The "memory directory" is one or more bits located with the cache line data in DRAM that indicate whether another coherence domain might have a modified copy of the cache line.
These bits aren't updated for loads from local cores/cache because L3/CHA will track that. After a write back invalidation of a M state cache line, the memory directory bit is cleared since only one L3/CHA can have the cache line in M state.

Intel DC PMEM,
From, Intel® 64 and IA-32 Architectures Optimization Reference Manual Section 2.1.31
(I suppose in memory mode, although they don't specify it in the section)

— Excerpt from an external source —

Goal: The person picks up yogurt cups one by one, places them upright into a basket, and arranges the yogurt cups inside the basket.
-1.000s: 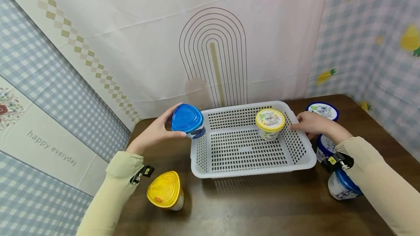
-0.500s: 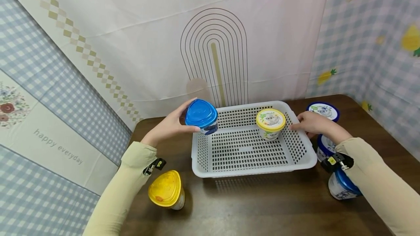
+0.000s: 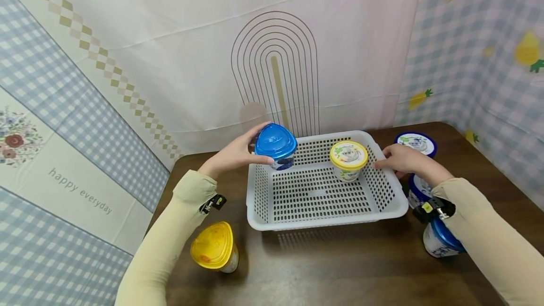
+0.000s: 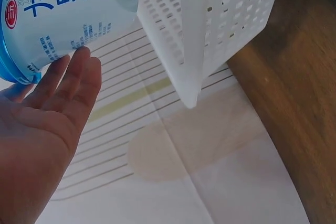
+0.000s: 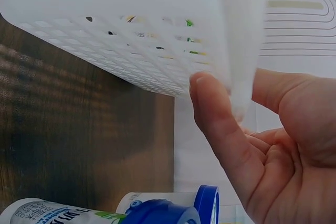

On systems with multiple processors, a directory is used for cache coherence. This directory is implemented as a distributed in-memory directory, with the coherence state of each cache line stored in metadata within the line itself in memory.
In cases where there are cores in different processors repeatedly reading the same set of lines in the Intel Optane DC Persistent Memory Module, there will be several writes to the Intel Optane DC Persistent Memory Module recording the change in the coherence state each time.

This indicates PMM uses memory directories.

These writes are called “directory writes” and tend to be random in nature. As a result, several of these writes can lower the effective Intel Optane DC Persistent Memory Module bandwidth that is available to the application.

Would normal DRAM also suffer from random directory writes in a similar setup?
Or does it not matter in DRAM which has a write b/w of 48GB/s while PMM has only ~2.3GB/s (1)?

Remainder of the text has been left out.